Advertisement

10X单细胞-10X空间转录组联合分析之七----CellDART

阅读量:

大家好!今天很高兴向大家介绍一项新的技术——CellDART——一种用于10X单细胞空间联合分析的方法。关于这项技术的相关文章之前也分享过不少,在这里做了简要介绍。对于这项技术感兴趣的读者可以通过查阅相关资料来深入了解。

十倍测序的单细胞与空间联合分析平台——cell2location

本研究汇总了基于10X空间测序组与10X单细胞测序数据的整合分析方法。

10X单细胞空间联合分析之三----Spotlight

10X单细胞空间联合分析之四----DSTG

十倍单细胞空间整合分析——DSTG(第四部分)

10X单细胞空间联合分析之五----spatialDWLS

10X单细胞空间联合分析之六(基于每个 spot 的胞内计数结果纳入单胞计数数据集构建)----Tangram

多种分析方法层出不穷,因此需要具备独立判断的能力去辨别哪些方法更适合自己的分析需求。接下来将介绍这篇文献的核心内容,在开始之前,请先来分享这篇文献的相关信息;最后通过示例代码展示具体应用。

Abstract

Deciphering(澄清,阐明,辨认 ) the cellular composition in genome-wide spatially resolved transcriptomic data is a critical task to clarify the spatial context of cells in a tissue.(这句话翻译过来就是阐明全基因组空间解析的转录组数据中的细胞组成是阐明组织中细胞空间背景的关键任务,这个确实非常重要 ),作者这里开发了一个新方法 ,cellDART, which estimates the spatial distribution of cells defined by single-cell level data using domain adaptation of neural networks(这个东西是什么,需要我们往下看看了) and applied it to the spatial mapping of human lung tissue。The neural network that predicts the cell proportion in a pseudospot, a virtual mixture of cells from single-cell data, is translated to decompose the cell types in each spatial barcoded region(这个是解卷积方法的常规思路 )。下面运用这个软件分析了两个数据mouse brain and human dorsolateral prefrontal cortex tissue,当然了,效果不错,老套路了 。CellDART is expected to help to elucidate the spatial heterogeneity of cells and their close interactions in various tissues.

Main(Introduction)这里我们总结一下

革命性的技术手段实现了对基因在细胞空间中广泛分布的捕捉。这些技术不仅达到了"几倍"级别的分辨率(相当于10X空间转录组的技术水平),还进一步缩小到单个细胞分辨率(目前单细胞水平的空间转录组研究仍面临较大挑战),甚至达到了亚细胞层面(华大基因在亚细胞水平的空间转录组研究方面取得了显著进展)。

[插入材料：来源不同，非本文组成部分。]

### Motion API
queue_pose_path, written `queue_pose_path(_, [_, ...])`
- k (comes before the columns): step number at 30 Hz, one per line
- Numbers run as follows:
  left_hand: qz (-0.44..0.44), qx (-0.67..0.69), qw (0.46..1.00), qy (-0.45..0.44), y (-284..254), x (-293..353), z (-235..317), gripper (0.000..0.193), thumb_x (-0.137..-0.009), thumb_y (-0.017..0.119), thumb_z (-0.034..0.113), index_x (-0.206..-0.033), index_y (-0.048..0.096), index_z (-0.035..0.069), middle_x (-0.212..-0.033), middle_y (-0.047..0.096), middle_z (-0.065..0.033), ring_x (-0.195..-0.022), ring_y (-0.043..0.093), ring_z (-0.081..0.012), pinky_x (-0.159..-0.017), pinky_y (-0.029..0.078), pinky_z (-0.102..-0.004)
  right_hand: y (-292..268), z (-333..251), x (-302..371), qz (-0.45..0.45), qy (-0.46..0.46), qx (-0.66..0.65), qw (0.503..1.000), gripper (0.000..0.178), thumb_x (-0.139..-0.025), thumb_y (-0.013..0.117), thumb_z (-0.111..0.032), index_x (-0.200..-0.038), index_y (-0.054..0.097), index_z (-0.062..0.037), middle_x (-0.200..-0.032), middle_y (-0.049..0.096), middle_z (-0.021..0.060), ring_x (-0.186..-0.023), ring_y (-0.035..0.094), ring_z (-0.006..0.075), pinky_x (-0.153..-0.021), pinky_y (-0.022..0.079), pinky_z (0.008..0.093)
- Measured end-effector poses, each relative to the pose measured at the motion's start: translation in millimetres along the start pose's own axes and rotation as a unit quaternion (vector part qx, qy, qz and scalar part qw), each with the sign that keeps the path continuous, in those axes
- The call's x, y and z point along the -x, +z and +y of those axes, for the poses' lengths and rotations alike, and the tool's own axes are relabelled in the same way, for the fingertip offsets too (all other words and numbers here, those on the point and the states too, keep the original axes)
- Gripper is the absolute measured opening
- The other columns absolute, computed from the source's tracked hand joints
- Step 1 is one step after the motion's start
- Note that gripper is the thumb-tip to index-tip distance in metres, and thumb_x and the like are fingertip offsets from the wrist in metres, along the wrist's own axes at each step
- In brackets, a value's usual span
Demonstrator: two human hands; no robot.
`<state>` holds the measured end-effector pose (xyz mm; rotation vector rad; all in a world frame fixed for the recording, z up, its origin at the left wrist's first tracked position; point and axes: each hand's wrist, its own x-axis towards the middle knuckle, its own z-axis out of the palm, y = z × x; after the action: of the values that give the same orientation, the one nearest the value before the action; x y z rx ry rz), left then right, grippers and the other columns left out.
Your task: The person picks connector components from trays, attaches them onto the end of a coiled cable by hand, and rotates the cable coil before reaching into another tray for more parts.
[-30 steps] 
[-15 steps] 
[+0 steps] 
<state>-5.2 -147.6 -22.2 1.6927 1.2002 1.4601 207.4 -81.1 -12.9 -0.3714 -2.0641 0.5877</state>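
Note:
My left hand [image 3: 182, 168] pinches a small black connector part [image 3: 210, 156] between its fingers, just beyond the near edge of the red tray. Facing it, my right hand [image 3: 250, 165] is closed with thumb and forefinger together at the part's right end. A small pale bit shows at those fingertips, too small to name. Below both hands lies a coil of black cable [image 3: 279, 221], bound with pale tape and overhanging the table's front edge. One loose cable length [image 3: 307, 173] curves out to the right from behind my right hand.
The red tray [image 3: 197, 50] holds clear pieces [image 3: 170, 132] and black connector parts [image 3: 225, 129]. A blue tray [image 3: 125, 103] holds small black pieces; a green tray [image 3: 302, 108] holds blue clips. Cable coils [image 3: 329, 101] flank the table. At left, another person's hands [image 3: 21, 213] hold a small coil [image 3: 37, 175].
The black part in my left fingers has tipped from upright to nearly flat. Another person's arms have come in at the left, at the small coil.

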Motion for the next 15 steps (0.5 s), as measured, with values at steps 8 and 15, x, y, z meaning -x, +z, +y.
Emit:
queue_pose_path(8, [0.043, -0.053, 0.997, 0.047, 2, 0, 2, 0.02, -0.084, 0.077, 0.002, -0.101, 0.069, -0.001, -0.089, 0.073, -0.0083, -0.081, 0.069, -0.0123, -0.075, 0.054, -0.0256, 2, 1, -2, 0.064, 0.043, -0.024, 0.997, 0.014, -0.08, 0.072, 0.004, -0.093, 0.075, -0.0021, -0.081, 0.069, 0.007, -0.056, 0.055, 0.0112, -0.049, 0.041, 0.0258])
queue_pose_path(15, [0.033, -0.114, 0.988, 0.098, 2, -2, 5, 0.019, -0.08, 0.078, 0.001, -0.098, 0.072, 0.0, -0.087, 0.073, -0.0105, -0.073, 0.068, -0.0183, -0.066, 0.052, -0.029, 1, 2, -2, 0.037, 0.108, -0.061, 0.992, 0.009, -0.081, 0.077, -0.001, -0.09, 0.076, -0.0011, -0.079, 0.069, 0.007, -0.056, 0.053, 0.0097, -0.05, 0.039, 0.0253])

  • 空间转录组现在唯一的限制因素 一个spot里面包含了多个细胞。尤其a tissue with a high level of heterogeneity, such as cancer, consists of a variety of cells in each small domain of the tissue(这个限制确实影响很大 )。Thus, the identification of different cell types in each spot is a crucial task to understand the spatial context of pathophysiology using a spatially resolved transcriptome.
    现在10X空间转录组和10X单细胞联合分析的方法主要有两派,一派是找锚点映射的方法,典型如Seurat,scanpy,另外一种就是解卷积的方法,典型如SPOTlight,cell2location,解卷积的方法占大多数,在解卷积的方法中 ,calculating the proportion of cell types defined by scRNA-seq data from spots of spatially resolved transcriptomic data can be considered a domain adaptation task(区域适应任务,这个翻译有点土,不过意思还是解卷积那种思路 )。A model that predicts cell fractions from the gene expression profile of a group of cells can be transferred to predict the spatial cell-type distribution.(单细胞空间联合分析确实很重要 )。

In this paper, we propose CellDART as a method incorporating adversarial discriminative domain adaptation (ADDA) to infer cell fractions in spatial transcriptomic datasets. A SPOT is randomly constructed from scRNA-seq data中的cells whose proportions are known. The neural network model extracts cellular components from gene expression profiles of SPOTs and is applicable across domains with spatial transcriptomic data. The model's understanding of machine learning concepts is assumed based on its applicability across different domains. Consequently, the integration of spatial and single-cell transcriptomic analyses reveals detailed information about spatial cell composition and highlights their heterogeneity. Then apply this method for practical implementation.

Result 我们首先来看看这个软件的效果

Analysis of the spatial arrangement of cells using the CellDART technique across datasets derived from human and mouse brains.

两份示例数据分别是人类的大脑前额叶前叶区(human \, dorsolateral \, prefrontal \, cortex)以及小鼠大脑(mouse \, brain),请查看注释数据

然后是marker gene(感觉并不是很特异

Groups of cells demonstrated clearly distinguishable gene expression profiles, which were characterized by cell type-specific marker genes.

构建伪SPOT:从单细胞数据集中随机选择特定数量的细胞(k=8),使用随机权重生成了总计2万份伪斑点样本(包括这8个细胞)。

在第二步中, 复合基因表达值是从标志基因中计算得出的

A neural network was trained into precisely decomposing pseudospots, while another network, the domain classifier, was trained to differentiate between real spatially resolved transcriptomes and pseudospots.

The weights of neural networks were updated or adjusted during training in order to aim at predicting cell fractions while misleading a domain classifier so as not to allow discrimination between real and pseudospots. (这个地方有点难理解) 。 As a consequence, both the neural network and source classifier underwent training aimed at estimating cell fractions within both pseudospots and real spatial spots through an adversarial domain adaptation methodology.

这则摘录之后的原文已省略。